Vergiftete Greifvögel: Jäger erhält Geldstrafe

Im Fall der mindestens neun vergifteten Greifvögel, die vor rund einem Jahr bei Cloppenburg entdeckt wurden, ist nun ein Strafbefehl ergangen. Der 71-jährige Jäger muss insgesamt 5.400 Euro Strafe zahlen – und um seinen Jagdschein fürchten.

Bussard auf Ansitz.

Foto: Michael Albrecht

Nachdem offenbar mutwillig im Raum Cloppenburg Greifvögel vergiftet wurden, sorgte der Fall im April 2018 für überregionale Empörung. Schnell fiel der Verdacht auf einen örtlichen, 71-jährigen Jäger, bei dem unter anderem Gift sichergestellt werden konnte (wir berichteten).

Laut der Hannoverschen Allgemeinen hat der Mann nun die Taten eingeräumt. Er habe einen Strafbefehl über 90 Tagessätze (in Summe 5.400 Euro) akzeptiert. Der Landkreis prüfe nun, ob der Mann auch Jagdschein und Waffenbesitzkarte verliert. Dies ist zwingend der Fall, wenn ein Jagdscheininhaber die sogenannte Zuverlässigkeit verliert – zum Beispiel durch eine ausreichend hohe Haft- oder Geldstrafe. Ab 60 Tagessätzen geht der Gesetzgeber von einer grundsätzlichen Unzuverlässigkeit aus, muss den Betroffenen aber zwingend anhören.

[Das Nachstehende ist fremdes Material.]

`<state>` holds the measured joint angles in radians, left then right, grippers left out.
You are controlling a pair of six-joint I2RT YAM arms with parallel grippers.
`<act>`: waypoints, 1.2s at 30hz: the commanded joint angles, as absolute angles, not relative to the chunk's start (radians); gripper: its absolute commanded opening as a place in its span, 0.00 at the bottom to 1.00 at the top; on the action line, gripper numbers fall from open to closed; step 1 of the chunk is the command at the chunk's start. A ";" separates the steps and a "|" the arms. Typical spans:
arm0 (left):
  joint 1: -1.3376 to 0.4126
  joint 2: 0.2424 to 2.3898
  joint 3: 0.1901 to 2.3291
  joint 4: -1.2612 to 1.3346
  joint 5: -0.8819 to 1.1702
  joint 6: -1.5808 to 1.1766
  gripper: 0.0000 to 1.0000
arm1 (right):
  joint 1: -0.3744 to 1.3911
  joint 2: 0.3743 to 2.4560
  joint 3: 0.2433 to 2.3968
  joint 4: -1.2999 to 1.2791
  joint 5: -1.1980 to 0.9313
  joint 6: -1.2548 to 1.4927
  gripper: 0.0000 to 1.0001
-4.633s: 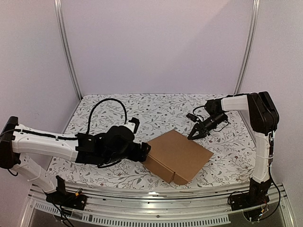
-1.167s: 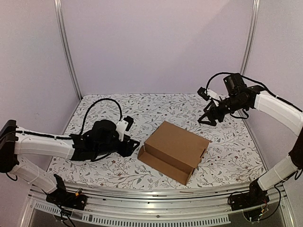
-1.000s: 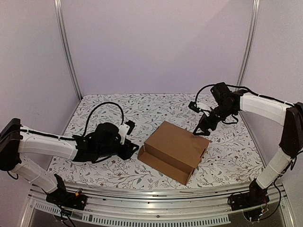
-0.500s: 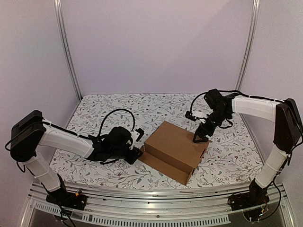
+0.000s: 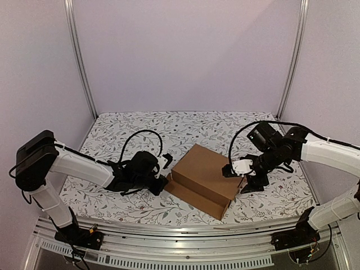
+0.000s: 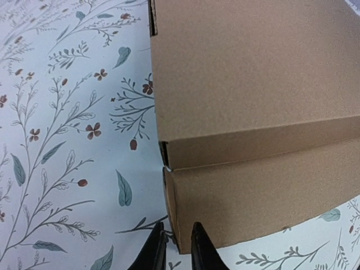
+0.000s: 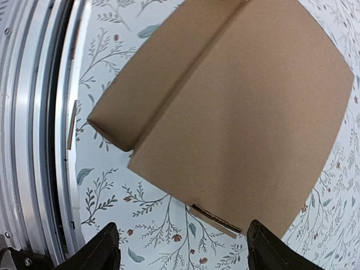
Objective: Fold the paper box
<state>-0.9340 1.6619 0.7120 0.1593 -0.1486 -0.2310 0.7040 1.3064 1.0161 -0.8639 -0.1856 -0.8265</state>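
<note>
**A:** Paper box (image 5: 205, 180), where does it sit?

**B:** Around the middle of the flowered counter (image 5: 169, 126), toward the near edge, between the two arms. It lies skewed, lid down over a lower front part.

**A:** And the left claw (image 6: 178, 233)?

**B:** Almost closed, tips either side of the box's left corner wall. Whether it truly pinches the cardboard, I cannot tell.

**A:** And the right claw (image 7: 183, 226)?

**B:** Spread wide above the box's right edge, gripping nothing.
</note>
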 commanded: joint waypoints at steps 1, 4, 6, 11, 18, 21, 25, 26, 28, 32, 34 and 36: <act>-0.935 1.687 0.733 0.161 -0.164 -0.206 0.15 | 0.789 1.284 0.946 -0.864 -0.098 -1.033 0.71; -0.936 1.690 0.729 0.164 -0.161 -0.212 0.14 | 0.841 1.308 0.926 -0.832 -0.069 -1.095 0.66; -0.936 1.690 0.721 0.175 -0.157 -0.213 0.12 | 0.870 1.318 0.895 -0.770 -0.027 -1.114 0.66; -0.936 1.710 0.716 0.197 -0.157 -0.206 0.08 | 0.876 1.391 0.879 -0.692 0.057 -1.119 0.64; -0.936 1.731 0.738 0.192 -0.156 -0.187 0.00 | 0.875 1.404 0.881 -0.677 0.014 -1.060 0.63; -0.936 1.738 0.747 0.187 -0.160 -0.181 0.00 | 0.875 1.403 0.876 -0.676 0.012 -1.052 0.63; -0.936 1.749 0.765 0.169 -0.167 -0.176 0.00 | 0.876 1.420 0.868 -0.675 -0.029 -1.042 0.62; -0.936 1.750 0.769 0.161 -0.168 -0.175 0.00 | 0.875 1.427 0.867 -0.675 -0.035 -1.039 0.62; -0.936 1.746 0.779 0.144 -0.169 -0.174 0.00 | 0.876 1.434 0.864 -0.675 -0.044 -1.037 0.61; -0.936 1.739 0.813 0.087 -0.165 -0.162 0.00 | 0.875 1.436 0.859 -0.676 -0.069 -1.034 0.61; -0.934 1.741 0.837 0.053 -0.163 -0.152 0.00 | 0.875 1.435 0.856 -0.675 -0.077 -1.034 0.61; -0.934 1.745 0.861 0.024 -0.160 -0.141 0.00 | 0.875 1.438 0.853 -0.674 -0.082 -1.035 0.60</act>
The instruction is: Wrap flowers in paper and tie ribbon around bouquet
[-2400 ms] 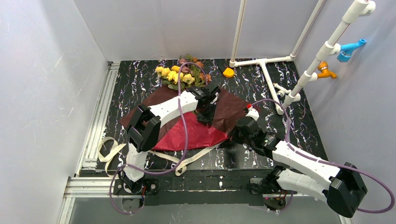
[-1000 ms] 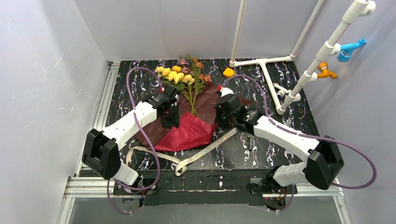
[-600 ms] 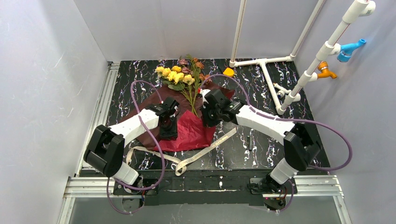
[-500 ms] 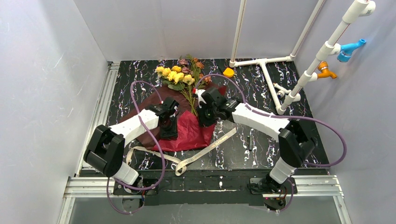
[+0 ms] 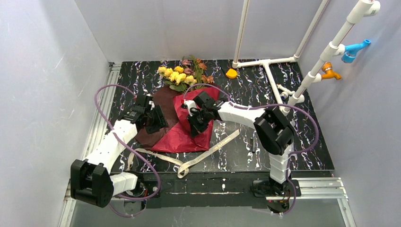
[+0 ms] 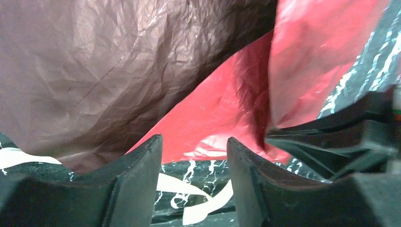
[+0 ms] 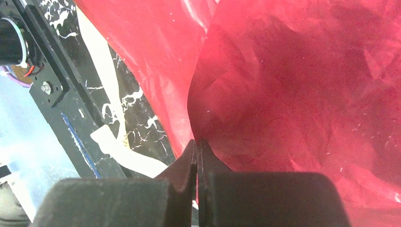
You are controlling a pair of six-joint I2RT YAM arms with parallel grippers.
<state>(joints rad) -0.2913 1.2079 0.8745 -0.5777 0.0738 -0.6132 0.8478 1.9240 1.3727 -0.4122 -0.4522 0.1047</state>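
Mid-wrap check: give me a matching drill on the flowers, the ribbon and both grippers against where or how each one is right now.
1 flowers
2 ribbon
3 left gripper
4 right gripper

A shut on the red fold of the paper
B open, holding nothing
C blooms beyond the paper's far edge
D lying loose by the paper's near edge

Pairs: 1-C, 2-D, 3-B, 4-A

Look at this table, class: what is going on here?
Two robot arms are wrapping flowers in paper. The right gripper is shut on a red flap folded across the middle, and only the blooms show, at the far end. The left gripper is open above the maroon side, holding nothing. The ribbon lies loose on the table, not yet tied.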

Offen bleibe, „inwieweit es Mittäter oder Mitwisser gegeben“ habe, so Ludger Frye vom Nabu in Vechta. „Jemand, der im Revier unterwegs ist, konnte diese Tat kaum übersehen haben.“ Bundesweit sei der Fall im Kreis Cloppenburg tatsächlich erst der zweite, bei dem eine mutwillige Vergiftung nachgewiesen werden konnte. „Wir hoffen, dass diese Verurteilung eine Signalwirkung hat“, so Nabu-Landesvorsitzender Holger Buschmann.